I think it would be a good idea if this is done by the tool.

I recently looked into hpack and I asked over here on reddit if it was worth it. and one of the reasons people give is that with hpack the exposed-modules: is populated for you.

I think it will be nice if this is a native feature instead of something an external tool like hpack helps with

Source

finlaydotb

❤1

Most helpful comment

stack build is not just fine. It preprocesses the package.yaml file (into pkgname.cabal), it doesn't interpret it directly. That is very important to understand. Package tarballs uploaded to Hackage with stack still have "old-style, explicit module listing pkgname.cabal" in them.

I'm not against preprocessing, cabal-fmt does this. But how to make the UX so users are not confused if that functionality was part of cabal and implicitly done on builds? I don't know. (I don't think it will be non-confusing if it's implicit).

Also Herbert is rightfully concerned about performance. Note, it's not only that cabal-install would need to do file system watching (which it already does, so it's not an issue). But also Cabal the library would need to traverse a filesystem every time ./Setup is invoked, if ./Setup.hs is also preprocessing as well. (E.g. in Nix, or GHCs build systems). I think it shouldn't, Setup is already complicated interface.

If you simply don't care about users opinions with regards to UX issues, that's pretty alarming

Not true. I do listen. And we do implement features to improve users experiences. Judging by response to a single request is just not fair.

phadej on 31 Aug 2020

👍5

All 21 comments

I believe this to be a duplicate but I can't seem to find the previous
tickets on this topic.

The short gist is, that the exposed list of modules is a critical piece
of information of a package and ought to be fully intentional, so
autodetection-via-filesystem runs the risk of including unintended
"garbage" that happened to lay around in a filesystem; so autodetecting
files rather than intentionally statically enumerating them isn't
without issue as well. GHC was taught to warn about undocumented modules
(-Whome-missing-modules) to help with that (and autodetecting modules
from the fs would defeat the purpose of -Whome-missing-modules
again). This is a bit of a philosophical issue, and whether you consider
statically determined APIs more robust or are fine with
dynamically-via-filesystem-index-inferred APIs.

There's also the technical minor benefit that tracking changes to the
filesystem directory index often requires a full recursive traversal
each time to be on the safe side.

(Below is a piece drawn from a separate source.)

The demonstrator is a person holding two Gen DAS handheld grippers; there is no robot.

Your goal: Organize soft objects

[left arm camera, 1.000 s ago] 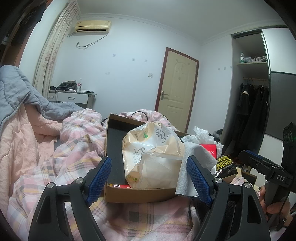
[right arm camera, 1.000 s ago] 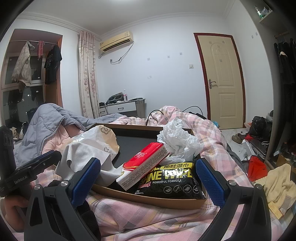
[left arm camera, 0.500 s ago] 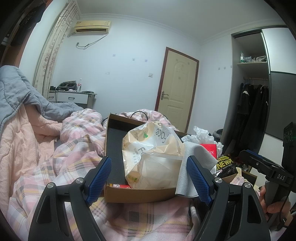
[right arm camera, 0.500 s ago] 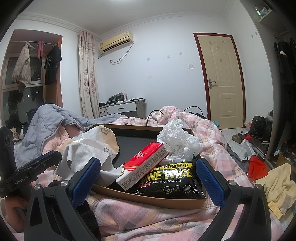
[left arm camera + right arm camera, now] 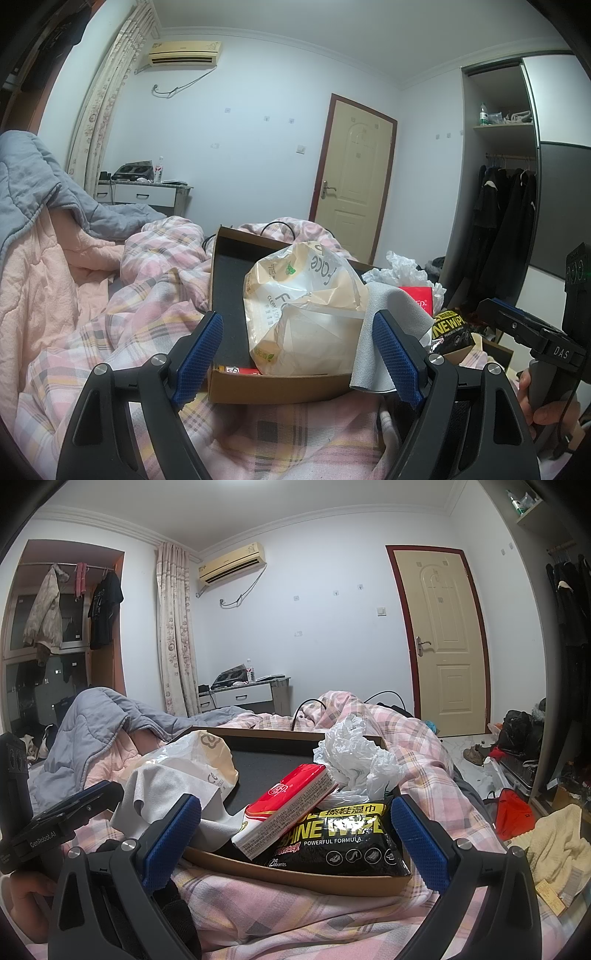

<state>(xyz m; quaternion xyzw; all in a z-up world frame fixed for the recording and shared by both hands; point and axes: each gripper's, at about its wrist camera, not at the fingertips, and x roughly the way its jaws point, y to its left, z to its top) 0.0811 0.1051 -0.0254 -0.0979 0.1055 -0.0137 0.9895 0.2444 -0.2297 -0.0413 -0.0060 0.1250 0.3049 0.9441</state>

But more importantly, we have tooling
that has only access to the .cabal files in the 01-index.tar and needs
to know the set of exposed modules (including how they're affected by
cabal package flags) and for which it would be too expensive to have
to download and inspect the actual source-tarball; in fact it would
kinda defeat the purpose of a package index if it lacks such
essential package-level information.

So at the very least for packages that end up in a package index,
automatic population is not something that's sensible to do. However,
there's no reason we can't have tooling which is able to sync your
filesystem to the module list in your existing .cabal file. This way
you'd explicitly track the module manifest in your .cabal file and you'd
make changes to the manifest more explicit than merely by what
filenames happen to be in a folder, and you reduce the busy-work of
manually having to sync that list by hand if this is something that
causes you overhead. This would provide us best of both worlds IMO. A
proof-of-concept for such a tool would easily be hackable in a
single weekend; it can be easily prototyped outside of cabal proper and
if deemed convenient enough could be integrated into cabal proper.

hvr on 22 Aug 2020

ought to be fully intentional

It's just annoying to do. I use hpack to avoid having to do this. If cabal were to provide an (opt in) feature to do this, I'd drop hpack like a rock.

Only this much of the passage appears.